Required work: Print the lines exactly. Start at the first line of the material below, end with the line that contains "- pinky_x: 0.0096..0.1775", and skip all pictures.

Recorded information:
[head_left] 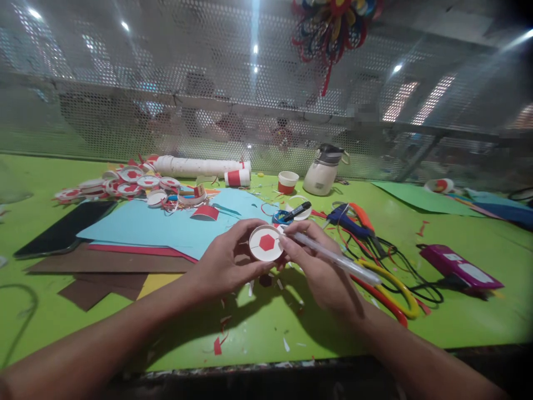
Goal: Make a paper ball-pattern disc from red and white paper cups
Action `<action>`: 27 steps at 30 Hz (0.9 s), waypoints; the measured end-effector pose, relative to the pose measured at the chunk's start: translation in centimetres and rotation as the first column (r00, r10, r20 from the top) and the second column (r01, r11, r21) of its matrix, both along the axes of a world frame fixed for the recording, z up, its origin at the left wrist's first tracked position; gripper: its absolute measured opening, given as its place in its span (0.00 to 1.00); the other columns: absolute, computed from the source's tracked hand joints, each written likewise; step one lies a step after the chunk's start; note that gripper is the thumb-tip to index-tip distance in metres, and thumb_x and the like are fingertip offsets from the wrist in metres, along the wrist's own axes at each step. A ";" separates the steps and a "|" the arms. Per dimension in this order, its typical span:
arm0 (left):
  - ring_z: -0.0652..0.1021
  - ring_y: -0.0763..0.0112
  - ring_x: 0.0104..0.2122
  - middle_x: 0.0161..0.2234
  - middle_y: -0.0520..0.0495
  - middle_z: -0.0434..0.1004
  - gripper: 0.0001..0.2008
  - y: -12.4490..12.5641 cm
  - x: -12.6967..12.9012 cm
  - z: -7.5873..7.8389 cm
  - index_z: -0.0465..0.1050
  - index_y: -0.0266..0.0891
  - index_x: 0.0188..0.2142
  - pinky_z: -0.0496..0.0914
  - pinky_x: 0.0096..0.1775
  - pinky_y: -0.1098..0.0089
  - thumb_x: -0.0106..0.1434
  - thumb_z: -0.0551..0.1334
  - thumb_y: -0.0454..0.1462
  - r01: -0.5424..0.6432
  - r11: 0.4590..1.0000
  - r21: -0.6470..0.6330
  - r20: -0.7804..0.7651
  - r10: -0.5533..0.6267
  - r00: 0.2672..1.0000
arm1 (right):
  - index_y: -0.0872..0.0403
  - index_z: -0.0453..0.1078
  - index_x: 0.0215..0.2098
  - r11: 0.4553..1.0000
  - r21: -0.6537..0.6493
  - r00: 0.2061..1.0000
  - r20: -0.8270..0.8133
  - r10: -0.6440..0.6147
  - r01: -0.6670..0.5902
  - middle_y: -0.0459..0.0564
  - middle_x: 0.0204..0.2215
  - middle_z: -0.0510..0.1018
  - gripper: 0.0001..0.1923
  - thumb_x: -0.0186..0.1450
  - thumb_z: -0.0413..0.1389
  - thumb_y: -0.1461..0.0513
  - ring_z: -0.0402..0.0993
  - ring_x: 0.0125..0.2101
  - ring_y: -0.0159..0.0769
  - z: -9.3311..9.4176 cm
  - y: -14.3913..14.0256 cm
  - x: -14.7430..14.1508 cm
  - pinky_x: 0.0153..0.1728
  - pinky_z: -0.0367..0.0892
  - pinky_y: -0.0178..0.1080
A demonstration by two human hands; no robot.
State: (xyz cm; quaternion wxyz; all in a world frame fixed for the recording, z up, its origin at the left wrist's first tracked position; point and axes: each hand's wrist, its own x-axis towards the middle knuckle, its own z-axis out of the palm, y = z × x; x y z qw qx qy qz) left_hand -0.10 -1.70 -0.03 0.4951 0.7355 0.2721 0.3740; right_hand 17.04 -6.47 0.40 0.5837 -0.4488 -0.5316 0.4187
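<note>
My left hand (227, 253) is closed around the side of a small round paper cup piece (257, 254), holding it above the table. Its white round face is turned up toward me, with a red hexagon (267, 243) in the middle and thin lines running out from it. In my right hand (318, 261) is a slim pen with a clear barrel (337, 258), pinched between thumb and fingers. The pen's tip end is at the right rim of the cup piece; the exact contact is hidden by my fingers. Right fingertips also touch that rim.
Blue paper sheets (125, 225) and a phone (62, 229) lie left, near piled decorated discs (129, 189). Behind stand a cup (287, 182) and a bottle (320, 176). A black marker (297, 211), glue gun (353, 222), scissors (397, 289) and purple box (460, 269) lie right.
</note>
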 end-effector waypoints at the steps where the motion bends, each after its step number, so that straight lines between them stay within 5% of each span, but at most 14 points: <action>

Output:
[head_left] 
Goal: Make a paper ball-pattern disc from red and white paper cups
Action `<action>`: 27 steps at 30 Hz (0.9 s), waypoints; the measured end-effector pose, relative to the pose measured at the chunk's start: translation in centimetres and rotation as the first column (r00, r10, r20 from the top) and the second column (r01, r11, r21) of its matrix, both along the axes of a world frame fixed for the recording, z up, its origin at the left wrist's first tracked position; gripper: its absolute measured opening, given as its place in its span (0.00 to 1.00); the other columns: absolute, computed from the source's tracked hand joints, each written likewise; step one lies a step after the chunk's start; note that gripper is the thumb-tip to index-tip distance in metres, and thumb_x and the like are fingertip offsets from the wrist in metres, along the wrist's own axes at each step. A ";" separates the steps and a "|" the arms. Per dimension in this order, its typical span:
arm0 (left):
  - ring_z: -0.0652..0.1021
  - ring_y: -0.0763..0.0112
  - ring_x: 0.0104..0.2122
  - middle_x: 0.0161..0.2234
  - middle_y: -0.0520..0.0495
  - middle_z: -0.0434..0.1004
  - gripper: 0.0001..0.2008
  - y: -12.4490..12.5641 cm
  - x: -12.6967..12.9012 cm
  - z: -7.5873..7.8389 cm
  - index_z: -0.0465..0.1050
  - index_y: -0.0266..0.0891
  - index_x: 0.0188..0.2142
  - pinky_z: -0.0496..0.0914
  - pinky_x: 0.0096..0.1775

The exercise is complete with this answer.